_AIM OF THE EXERCISE_:
Reproduce only the lines of the material below that start at the line containing "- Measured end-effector" and stop at the line containing "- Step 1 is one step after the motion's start". Keep both end lines.

_TASK INPUT_:
"""

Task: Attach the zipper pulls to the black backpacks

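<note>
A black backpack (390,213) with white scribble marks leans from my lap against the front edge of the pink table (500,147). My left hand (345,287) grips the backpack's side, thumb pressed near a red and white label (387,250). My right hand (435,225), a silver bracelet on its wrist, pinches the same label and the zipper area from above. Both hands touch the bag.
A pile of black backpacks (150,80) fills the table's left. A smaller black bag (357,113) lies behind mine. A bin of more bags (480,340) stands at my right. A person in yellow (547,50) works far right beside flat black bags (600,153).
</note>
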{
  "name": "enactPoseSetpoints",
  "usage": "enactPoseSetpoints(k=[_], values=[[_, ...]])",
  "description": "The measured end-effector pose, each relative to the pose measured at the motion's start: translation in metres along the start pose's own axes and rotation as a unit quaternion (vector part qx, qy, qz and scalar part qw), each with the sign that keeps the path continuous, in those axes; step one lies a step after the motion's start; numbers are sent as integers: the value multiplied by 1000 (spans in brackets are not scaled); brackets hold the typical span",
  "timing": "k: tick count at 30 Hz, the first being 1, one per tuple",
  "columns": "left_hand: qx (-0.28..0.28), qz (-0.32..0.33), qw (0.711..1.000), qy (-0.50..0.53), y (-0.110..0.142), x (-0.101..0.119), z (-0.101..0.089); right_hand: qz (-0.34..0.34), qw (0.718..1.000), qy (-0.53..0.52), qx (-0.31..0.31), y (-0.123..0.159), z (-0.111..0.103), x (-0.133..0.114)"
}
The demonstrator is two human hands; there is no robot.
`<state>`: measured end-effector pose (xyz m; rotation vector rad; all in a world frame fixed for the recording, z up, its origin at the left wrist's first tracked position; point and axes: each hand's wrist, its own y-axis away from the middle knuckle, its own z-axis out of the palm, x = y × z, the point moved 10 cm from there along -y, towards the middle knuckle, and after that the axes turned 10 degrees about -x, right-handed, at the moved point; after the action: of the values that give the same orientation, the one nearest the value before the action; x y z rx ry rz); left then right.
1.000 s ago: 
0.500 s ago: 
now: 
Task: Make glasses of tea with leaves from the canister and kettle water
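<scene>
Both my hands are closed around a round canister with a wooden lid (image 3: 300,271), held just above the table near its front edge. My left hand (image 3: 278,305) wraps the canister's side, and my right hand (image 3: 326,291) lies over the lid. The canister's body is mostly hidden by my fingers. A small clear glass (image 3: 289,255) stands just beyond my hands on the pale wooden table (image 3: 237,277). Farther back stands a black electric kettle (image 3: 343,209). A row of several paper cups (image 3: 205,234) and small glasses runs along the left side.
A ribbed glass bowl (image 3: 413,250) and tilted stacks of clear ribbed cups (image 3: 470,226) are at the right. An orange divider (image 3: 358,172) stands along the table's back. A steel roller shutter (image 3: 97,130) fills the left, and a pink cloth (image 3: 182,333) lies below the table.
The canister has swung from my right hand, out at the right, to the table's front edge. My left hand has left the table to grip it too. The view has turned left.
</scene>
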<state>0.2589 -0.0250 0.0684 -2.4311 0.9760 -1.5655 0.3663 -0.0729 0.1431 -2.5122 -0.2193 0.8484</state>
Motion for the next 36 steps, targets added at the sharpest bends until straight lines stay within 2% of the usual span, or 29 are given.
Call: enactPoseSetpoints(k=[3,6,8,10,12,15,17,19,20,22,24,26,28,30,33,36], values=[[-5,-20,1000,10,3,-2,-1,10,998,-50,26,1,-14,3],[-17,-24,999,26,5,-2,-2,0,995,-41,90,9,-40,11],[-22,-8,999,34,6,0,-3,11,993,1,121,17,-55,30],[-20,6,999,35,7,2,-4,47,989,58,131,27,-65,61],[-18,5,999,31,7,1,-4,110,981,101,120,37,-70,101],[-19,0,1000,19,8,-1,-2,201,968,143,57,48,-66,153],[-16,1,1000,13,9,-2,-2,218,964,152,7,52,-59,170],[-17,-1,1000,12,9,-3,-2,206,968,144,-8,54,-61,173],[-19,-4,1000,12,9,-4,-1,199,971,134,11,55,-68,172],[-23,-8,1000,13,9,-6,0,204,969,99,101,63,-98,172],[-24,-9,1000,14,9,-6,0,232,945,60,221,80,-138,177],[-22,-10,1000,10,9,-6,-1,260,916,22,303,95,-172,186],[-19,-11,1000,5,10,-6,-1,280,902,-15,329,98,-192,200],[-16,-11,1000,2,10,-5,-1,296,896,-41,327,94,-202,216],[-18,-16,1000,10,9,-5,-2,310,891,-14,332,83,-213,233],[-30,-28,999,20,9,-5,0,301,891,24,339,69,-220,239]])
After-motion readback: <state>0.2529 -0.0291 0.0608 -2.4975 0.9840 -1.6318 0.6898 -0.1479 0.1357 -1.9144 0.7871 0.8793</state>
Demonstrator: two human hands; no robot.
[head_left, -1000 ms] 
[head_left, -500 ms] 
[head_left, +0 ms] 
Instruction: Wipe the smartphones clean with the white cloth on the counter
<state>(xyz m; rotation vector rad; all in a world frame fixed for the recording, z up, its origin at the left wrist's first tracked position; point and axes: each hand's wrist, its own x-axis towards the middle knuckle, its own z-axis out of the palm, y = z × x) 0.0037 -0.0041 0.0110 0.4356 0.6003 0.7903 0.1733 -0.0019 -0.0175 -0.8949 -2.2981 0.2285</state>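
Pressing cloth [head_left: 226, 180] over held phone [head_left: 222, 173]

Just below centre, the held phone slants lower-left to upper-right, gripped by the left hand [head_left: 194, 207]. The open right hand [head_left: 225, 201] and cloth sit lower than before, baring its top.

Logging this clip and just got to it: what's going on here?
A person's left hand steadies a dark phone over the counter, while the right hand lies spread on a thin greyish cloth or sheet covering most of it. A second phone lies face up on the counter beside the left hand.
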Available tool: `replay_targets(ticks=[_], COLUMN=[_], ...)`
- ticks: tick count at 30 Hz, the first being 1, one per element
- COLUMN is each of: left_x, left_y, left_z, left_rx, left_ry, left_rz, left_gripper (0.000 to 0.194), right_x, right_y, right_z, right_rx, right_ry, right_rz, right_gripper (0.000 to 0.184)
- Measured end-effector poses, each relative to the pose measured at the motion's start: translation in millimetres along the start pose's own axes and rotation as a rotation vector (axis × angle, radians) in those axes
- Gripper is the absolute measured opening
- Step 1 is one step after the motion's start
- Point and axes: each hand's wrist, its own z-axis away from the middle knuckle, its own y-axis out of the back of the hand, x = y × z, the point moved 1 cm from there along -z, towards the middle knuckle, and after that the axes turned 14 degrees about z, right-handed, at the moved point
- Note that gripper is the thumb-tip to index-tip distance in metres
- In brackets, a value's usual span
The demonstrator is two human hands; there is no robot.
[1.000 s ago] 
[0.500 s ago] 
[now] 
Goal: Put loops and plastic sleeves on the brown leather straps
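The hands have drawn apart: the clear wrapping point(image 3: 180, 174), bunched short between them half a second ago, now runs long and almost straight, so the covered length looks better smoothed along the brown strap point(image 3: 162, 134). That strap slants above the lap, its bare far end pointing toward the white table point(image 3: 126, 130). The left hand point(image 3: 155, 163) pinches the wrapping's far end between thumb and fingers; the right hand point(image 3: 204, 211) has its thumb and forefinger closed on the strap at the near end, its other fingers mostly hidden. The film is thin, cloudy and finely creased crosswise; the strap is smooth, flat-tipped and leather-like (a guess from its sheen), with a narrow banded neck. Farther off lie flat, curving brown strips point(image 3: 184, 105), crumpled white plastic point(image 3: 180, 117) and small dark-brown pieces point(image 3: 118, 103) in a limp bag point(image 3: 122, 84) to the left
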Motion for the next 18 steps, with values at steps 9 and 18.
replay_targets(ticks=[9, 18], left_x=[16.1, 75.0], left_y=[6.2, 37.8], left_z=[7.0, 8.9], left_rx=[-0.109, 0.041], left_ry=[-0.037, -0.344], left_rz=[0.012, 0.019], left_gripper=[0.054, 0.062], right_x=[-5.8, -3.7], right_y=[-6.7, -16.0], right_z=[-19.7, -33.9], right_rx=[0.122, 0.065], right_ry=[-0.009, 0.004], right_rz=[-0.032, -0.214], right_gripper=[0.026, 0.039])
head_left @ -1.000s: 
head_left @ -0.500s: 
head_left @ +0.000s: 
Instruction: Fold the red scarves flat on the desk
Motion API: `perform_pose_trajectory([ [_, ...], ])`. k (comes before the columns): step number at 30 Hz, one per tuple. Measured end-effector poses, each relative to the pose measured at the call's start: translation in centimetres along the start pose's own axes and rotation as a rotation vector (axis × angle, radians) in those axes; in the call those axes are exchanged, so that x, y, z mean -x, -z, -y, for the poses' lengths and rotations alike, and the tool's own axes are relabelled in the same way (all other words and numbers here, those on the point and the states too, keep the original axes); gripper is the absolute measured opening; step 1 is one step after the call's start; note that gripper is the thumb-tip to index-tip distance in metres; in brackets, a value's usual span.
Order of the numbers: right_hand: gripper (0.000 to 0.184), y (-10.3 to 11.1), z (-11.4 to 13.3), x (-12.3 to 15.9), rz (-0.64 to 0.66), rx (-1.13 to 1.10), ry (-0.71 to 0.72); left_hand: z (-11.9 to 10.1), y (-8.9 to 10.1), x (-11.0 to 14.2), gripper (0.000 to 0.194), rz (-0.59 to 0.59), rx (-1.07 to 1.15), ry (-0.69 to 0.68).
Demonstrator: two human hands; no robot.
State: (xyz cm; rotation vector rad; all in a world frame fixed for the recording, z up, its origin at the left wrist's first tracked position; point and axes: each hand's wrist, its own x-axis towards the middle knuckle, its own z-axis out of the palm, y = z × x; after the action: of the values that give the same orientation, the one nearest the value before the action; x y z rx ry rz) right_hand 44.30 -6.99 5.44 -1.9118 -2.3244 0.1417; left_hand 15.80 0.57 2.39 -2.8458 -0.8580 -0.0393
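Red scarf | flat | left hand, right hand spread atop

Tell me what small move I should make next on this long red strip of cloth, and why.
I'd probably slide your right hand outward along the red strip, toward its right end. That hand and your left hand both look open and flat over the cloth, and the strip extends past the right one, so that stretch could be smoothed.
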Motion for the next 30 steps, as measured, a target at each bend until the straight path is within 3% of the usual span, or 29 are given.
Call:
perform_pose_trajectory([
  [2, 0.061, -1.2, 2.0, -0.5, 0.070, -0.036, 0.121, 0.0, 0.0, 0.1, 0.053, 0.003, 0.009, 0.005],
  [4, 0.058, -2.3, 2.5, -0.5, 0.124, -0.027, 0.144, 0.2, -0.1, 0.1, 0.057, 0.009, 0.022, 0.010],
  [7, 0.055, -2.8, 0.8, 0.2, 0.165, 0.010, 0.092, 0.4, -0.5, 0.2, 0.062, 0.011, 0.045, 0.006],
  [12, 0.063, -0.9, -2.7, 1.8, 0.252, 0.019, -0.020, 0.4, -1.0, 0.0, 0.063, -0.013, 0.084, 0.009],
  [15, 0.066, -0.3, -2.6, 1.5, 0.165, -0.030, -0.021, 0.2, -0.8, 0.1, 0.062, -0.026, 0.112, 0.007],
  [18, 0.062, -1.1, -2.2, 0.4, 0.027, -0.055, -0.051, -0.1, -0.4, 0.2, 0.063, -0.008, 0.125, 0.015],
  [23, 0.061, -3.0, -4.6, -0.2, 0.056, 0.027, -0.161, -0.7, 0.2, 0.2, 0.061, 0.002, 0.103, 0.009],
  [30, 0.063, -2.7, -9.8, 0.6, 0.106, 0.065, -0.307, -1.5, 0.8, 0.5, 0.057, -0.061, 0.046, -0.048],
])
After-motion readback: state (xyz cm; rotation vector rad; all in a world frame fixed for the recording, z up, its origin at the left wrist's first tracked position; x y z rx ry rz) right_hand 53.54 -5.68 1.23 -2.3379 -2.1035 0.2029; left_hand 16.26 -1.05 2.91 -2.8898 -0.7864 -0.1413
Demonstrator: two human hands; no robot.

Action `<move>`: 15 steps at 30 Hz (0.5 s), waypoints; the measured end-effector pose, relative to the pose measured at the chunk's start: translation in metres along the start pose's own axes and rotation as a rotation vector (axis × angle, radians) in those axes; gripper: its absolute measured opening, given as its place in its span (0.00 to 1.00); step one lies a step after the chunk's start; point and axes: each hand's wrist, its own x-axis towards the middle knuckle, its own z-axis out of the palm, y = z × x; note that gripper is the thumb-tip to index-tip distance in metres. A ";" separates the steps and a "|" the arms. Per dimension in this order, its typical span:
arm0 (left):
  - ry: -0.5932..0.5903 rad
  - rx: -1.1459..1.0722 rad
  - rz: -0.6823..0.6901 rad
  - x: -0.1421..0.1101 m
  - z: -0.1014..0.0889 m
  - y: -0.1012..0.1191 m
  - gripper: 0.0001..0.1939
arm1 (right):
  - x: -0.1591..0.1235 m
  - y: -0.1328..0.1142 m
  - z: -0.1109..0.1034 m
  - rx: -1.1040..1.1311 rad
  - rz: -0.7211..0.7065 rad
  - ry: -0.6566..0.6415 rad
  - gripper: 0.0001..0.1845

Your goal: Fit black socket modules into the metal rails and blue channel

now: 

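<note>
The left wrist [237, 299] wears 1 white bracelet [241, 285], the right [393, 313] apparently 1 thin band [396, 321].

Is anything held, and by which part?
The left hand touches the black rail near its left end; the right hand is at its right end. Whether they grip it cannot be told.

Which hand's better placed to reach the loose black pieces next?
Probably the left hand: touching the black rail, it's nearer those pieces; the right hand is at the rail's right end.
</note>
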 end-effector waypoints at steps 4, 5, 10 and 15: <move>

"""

_RESPONSE_:
- Measured end-effector poses, each relative to the pose measured at the motion's start: translation in millimetres along the start pose's own axes and rotation as a rotation vector (axis × angle, radians) in those axes
- Gripper is the absolute measured opening
- Step 1 is one step after the motion's start

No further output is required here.